Topo

Leonardo Sakamoto

OPINIÃO

Texto em que o autor apresenta e defende suas ideias e opiniões, a partir da interpretação de fatos e dados.

Reeleição de Bolsonaro teria colocado povo yanomami no caminho da extinção

Urihi Yanomami
Imagem: Urihi Yanomami

Colunista do UOL

12/02/2023 09h00

Receba os novos posts desta coluna no seu e-mail

Email inválido

Uma coisa é a omissão por incompetência, outra a omissão como projeto. O governo Jair Bolsonaro negou sistematicamente comida aos yanomamis que estavam morrendo de fome, como mostram documentos revelados por Carlos Madeiro, no UOL, neste domingo (12). Isso reforça a implementação de um projeto para facilitar a exploração daquela terra, "limpando" a área para os garimpeiros.

Em outras palavras: caso o ex-presidente tivesse obtido êxito em sua tentativa de reeleição, os yanomamis estariam hoje a caminho da extinção. Pois é isso o que acontece ao negar comida a um povo faminto enquanto permite que invasores levem doenças.

Os documentos revelados pelo UOL foram enviados entre junho de 2021 e março de 2022 aos Ministérios da Justiça e da Cidadania, pedindo comida e alertando para a fome desse povo. Não tiveram resposta adequada. Prova disso foram as 570 crianças de até cinco anos mortas nos últimos quatro anos, segundo levantamento do portal Sumaúma, e outras 100 neste ano, segundo o governo.

Enquanto colocava em prática seu projeto de "limpar" a Terra Indígena Yanomami a fim de garantir conforto para a sua base eleitoral, Bolsonaro negava a existência da fome em todo o Brasil. Para ele, esse tipo de acusação era eleitoreira e coisa de comunista.

"Alguém já viu alguém pedindo um pão na porta, no caixa da padaria? Você não vê, pô", afirmou à Jovem Pan em 26 de agosto do ano passado. Depois, em entrevista ao Ironberg Podcast, reforçou o argumento. "Fome no Brasil? Fome pra valer. Não existe da forma como é falado", disse, afirmando novamente que o Auxílio Brasil impede que as pessoas entrem nessa situação.

Jair tentava fazer crer que eram fake news os dados mostrando que a fome havia subido de 19 milhões, no final de 2020, para 33,1 milhões no início de 2022, segundo pesquisa do Vox Populi encomendada pela Rede Brasileira de Pesquisa em Soberania e Segurança Alimentar e Nutricional.

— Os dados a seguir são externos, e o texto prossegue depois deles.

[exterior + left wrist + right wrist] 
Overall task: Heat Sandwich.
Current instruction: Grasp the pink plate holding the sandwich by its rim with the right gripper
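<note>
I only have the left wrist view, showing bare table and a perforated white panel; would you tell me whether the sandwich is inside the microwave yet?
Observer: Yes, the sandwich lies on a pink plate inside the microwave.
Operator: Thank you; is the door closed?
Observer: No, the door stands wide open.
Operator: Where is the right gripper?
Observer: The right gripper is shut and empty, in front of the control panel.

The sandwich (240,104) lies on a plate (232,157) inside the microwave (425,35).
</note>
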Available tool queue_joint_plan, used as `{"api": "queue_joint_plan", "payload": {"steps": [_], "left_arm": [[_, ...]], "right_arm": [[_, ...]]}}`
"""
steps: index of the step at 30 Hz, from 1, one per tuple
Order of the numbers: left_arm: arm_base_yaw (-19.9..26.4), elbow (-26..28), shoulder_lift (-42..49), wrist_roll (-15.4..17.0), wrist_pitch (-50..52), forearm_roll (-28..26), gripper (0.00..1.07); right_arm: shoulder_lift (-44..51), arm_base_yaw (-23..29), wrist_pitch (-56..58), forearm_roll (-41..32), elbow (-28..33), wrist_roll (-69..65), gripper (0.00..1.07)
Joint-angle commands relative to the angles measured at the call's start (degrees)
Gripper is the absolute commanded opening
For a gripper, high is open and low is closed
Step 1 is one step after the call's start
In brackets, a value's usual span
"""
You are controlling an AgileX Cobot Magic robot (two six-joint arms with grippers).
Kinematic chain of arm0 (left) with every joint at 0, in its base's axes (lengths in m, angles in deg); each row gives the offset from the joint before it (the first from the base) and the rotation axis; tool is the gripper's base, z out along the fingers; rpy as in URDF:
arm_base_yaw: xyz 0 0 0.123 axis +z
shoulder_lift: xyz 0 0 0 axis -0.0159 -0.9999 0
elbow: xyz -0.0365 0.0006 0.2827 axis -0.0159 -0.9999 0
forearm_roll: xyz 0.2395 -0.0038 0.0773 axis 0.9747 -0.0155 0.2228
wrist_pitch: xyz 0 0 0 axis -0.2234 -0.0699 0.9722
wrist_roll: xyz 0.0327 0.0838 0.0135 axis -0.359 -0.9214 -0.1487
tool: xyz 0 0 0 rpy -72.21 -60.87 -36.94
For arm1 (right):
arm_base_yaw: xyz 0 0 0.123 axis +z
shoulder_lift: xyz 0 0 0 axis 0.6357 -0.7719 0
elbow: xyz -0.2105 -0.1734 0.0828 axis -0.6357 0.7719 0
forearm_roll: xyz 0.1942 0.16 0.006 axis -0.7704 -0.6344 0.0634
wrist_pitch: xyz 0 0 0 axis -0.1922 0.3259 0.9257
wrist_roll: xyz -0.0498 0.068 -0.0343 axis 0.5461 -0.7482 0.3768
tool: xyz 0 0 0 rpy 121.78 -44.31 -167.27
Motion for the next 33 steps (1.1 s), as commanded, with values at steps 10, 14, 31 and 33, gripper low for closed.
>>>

Torturava a realidade quando ela não lhe sorria, tal como fez com a área desmatada na Amazônia ou as mortes por covid-19.

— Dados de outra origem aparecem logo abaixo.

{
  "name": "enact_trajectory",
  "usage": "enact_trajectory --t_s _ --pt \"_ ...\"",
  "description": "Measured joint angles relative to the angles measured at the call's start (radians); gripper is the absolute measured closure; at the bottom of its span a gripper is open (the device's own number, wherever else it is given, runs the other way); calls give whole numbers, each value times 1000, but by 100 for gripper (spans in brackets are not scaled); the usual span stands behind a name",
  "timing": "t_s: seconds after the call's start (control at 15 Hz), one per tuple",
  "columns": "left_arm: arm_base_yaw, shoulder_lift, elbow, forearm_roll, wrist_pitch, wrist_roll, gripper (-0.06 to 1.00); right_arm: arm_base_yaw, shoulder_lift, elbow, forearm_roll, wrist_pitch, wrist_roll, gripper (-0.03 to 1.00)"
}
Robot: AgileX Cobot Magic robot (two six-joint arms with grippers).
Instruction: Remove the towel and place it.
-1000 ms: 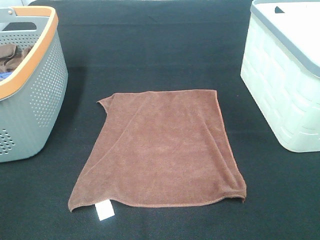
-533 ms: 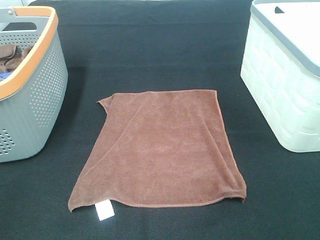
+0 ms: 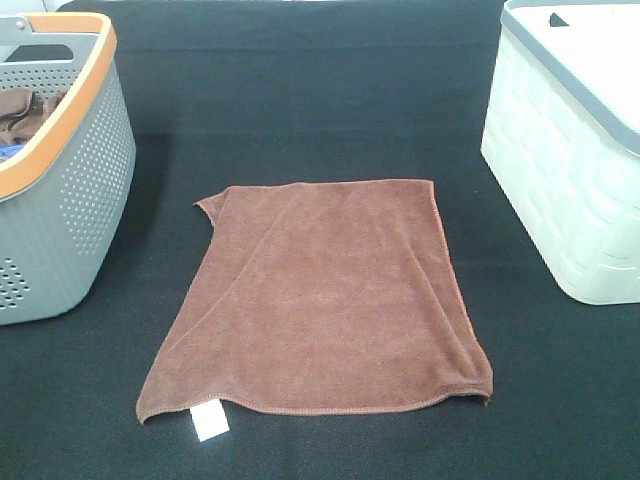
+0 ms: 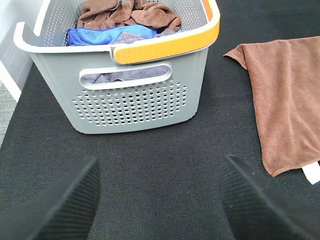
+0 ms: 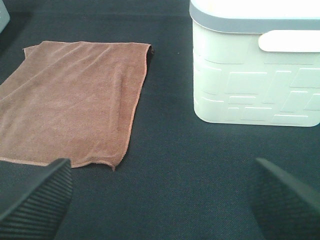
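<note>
Brown towel (image 3: 318, 296) lies spread flat on the black mat (image 3: 330, 110), off to one side of each set of jaws, untouched. Left gripper (image 4: 160, 200) and right gripper (image 5: 162, 200) both gape, empty. Judging by this, either the towel is already placed or the picking up is all ahead.

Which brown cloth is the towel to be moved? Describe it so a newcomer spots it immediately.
On the black table, between the grey basket and the white bin, lies the towel, spread flat. Unlike the brown cloth crumpled inside the basket, it shows a white tag.
</note>
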Motion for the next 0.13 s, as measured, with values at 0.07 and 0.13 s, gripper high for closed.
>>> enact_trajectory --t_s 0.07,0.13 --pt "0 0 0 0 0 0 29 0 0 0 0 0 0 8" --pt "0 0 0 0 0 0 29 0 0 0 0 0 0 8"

A fome como projeto tinha um viés genocida junto aos Yanomami, mas estava presente em todo o país. Em setembro de 2022, foram registrados 977 mil diagnósticos de desnutrição de crianças e adolescentes na atenção básica de saúde, segundo outra reportagem de Carlos Madeiro, no UOL. Em agosto, eram 136 mil. Em 2015, 27 mil.

Preocupado em garantir recursos para comprar a sua reeleição, Bolsonaro freou ou interrompeu programas que garantir segurança alimentar aos brasileiros. Por exemplo, enquanto o leite acumulou uma inflação pornográfica no ano passado, o seu governo reduziu em 87% a entrega gratuita do produto às famílias em extrema pobreza no Nordeste e em Minas Gerais.

O projeto Bolsonaro para os indígenas não era algo pequeno, perpassando ministérios e instituições. Dessa forma, a quantidade de provas produzidas pela sua gestão contra ela mesma foi grande. Documentos como esses vão continuar aparecendo, abastecendo as investigações da Polícia Federal sobre genocídio indígena.

Espera-se que, ao final, se a Justiça brasileira abraçar a avaliação do "bolsoverso", o universo paralelo dos seguidores do ex-presidente, de que uma montanha de corpos não é evidência o suficiente, que o Tribunal Penal Internacional, em Haia, não faça o mesmo.